Sometimes, decision-making processes—such as procurement—are so convoluted that, in practice, boards act by derogation from general principles. Is the board “at fault” for an inefficient process it inherited, where endless committees cannot reduce a 30-step procedure to 15 (which may still be too many)? Meanwhile, ongoing investment and operations must proceed. Is the board member culpable for bypassing the theoretical procurement path? For how long can they rely on the “inherited state”? Let’s be honest: changing an entrenched organisational culture over a short-term mandate is difficult—sometimes impossible—and the greater the change, the greater the resistance.

LEGAL MANAGERIAL OPINION

In our (bestselling) Little Book on Drafting Pleadings, we wrote: “In our view, a legal managerial opinion—on entering and conducting disputes, among other things—should be based on a SWOT-type analysis. From this, the adviser should derive a decision matrix with potential consequences for each option. The opinion should include a recommendation based on the client’s stated priorities, e.g., financial security or project completion within a set timeframe.”

We still stand by that. A sound economic-organisational-technical-legal opinion can support any managerial decision. A key element is an evaluation of alternative scenarios, including procrastination. And one final note: dear managers, commission opinions that are useful to you, with clear conclusions and without a litany of caveats. Otherwise, such opinions are little more than a meme-like gesture of encouragement to someone who is drowning.

PER BALANCE VERSUS LOYALTY

Courts and prosecutors usually assess not the entirety of a manager’s performance, but a fragment selected to support a specific theory of harm, following the tax office’s favourite “cherry-picking” tactic. They say, “you should have paid more attention here”, without explaining which area would have had to be neglected to enable that. This is a flawed method. No one is perfect. When evaluating diligence and the outcome of a given decision, one must consider the manager’s overall balance of decisions—whether they delivered good results overall—provided, of course, they acted with loyalty and care for the company’s interests.

However, decisions lacking loyalty must be assessed on their own.

EXAMPLES OF DISLOYALTY:

  • Using company funds to finance disputes between shareholders
  • Paying for non-business expenses (e.g., dresses, holidays, handbags, cosmetic treatments)
  • Blocking a board member’s access to bank accounts or information
  • Registering the company’s domain personally and transferring it through hidden assignments; alienating the trademark
  • Filing for bankruptcy using false information
  • Sponsorships without tangible exposure
  • Diverting source code developed by the company

Actions in a conflict of interest may also be disloyal—for example, where someone is both a shareholder and board member, and, in a situation of conflicting interests, fails to abstain from action or misleads colleagues for months. Is it disloyal to answer, “Where did the business plan data come from? From my a…”? Perhaps not in itself—but it may support an interpretation of other conduct as disloyal. These examples are not from State Controlled Companies (SCCs).

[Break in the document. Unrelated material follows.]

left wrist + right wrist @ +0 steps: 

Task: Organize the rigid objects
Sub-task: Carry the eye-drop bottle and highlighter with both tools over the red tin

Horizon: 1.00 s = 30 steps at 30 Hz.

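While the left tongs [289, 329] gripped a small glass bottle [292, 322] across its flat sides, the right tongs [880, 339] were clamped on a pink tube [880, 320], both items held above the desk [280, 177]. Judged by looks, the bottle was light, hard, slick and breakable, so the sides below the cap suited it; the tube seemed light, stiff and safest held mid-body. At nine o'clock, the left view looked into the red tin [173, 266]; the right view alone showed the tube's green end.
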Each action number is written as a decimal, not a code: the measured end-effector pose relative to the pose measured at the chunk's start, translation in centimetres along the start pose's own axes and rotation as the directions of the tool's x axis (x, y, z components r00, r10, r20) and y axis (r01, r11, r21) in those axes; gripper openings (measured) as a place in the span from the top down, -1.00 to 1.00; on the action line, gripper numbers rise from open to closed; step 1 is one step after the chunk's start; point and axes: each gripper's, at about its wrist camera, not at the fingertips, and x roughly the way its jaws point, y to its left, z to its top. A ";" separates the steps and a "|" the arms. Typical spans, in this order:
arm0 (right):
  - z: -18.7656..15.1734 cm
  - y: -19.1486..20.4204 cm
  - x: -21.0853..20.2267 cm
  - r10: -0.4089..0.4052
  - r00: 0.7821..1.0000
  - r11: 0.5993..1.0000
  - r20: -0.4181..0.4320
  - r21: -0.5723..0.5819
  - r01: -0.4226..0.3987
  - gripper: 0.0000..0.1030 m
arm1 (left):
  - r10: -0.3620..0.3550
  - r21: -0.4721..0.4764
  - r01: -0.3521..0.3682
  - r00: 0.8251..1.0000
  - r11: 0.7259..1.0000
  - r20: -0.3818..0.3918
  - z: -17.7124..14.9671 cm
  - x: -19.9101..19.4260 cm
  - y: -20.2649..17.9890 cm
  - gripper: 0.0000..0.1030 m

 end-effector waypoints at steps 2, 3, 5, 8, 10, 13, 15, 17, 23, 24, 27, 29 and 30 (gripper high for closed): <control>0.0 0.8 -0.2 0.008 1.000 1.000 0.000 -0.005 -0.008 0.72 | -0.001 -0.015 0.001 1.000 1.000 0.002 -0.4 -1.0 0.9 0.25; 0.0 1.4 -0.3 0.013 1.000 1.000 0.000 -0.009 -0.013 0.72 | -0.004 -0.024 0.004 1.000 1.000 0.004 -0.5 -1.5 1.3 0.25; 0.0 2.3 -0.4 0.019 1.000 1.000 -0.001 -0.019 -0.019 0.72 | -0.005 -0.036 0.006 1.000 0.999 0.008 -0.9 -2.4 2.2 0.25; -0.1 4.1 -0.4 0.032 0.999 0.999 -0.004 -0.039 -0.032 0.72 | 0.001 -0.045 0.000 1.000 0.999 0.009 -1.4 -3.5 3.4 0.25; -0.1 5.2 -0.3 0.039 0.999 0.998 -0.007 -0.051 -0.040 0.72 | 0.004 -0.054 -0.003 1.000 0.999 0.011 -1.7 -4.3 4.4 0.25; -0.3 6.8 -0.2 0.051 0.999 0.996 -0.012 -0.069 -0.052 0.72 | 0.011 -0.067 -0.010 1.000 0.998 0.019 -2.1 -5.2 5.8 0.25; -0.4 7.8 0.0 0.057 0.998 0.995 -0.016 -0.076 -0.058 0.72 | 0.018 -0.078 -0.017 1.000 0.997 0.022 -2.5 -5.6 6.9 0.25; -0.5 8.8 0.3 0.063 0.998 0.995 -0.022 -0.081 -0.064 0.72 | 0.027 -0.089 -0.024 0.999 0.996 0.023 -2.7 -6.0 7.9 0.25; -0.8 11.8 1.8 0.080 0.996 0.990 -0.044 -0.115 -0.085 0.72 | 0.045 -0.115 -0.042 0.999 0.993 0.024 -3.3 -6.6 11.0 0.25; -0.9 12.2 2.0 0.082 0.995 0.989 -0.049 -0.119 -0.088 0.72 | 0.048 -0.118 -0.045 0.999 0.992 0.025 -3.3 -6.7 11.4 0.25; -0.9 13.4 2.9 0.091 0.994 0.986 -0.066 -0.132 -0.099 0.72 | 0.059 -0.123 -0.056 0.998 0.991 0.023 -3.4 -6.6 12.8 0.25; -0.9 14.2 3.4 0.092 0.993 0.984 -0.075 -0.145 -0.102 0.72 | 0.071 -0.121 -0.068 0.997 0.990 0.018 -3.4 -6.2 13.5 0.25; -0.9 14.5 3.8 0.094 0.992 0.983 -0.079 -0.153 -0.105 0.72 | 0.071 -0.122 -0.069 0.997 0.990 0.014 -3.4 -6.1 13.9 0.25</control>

THE CORPORATE DANCE: CONSENTS

Lastly, managers should collect consents and opinions from higher-level bodies—namely, the supervisory board and shareholders.

Even when formal approval is not required, some form of endorsement, acknowledgment, or non-objection is valuable. This can be:

  • direct (explicit approval of an action), or
  • indirect (e.g., budget approval that covers the action under item XYZ).

Even a symbolic recapitalisation (e.g., PLN 1 million of a PLN 100 million project) can later serve as evidence of support. Why? Because if they were “for” or at least “not against”, it will be harder to formulate selective accusations later. Yesterday you approved a million—today you deny me discharge for executing the plan?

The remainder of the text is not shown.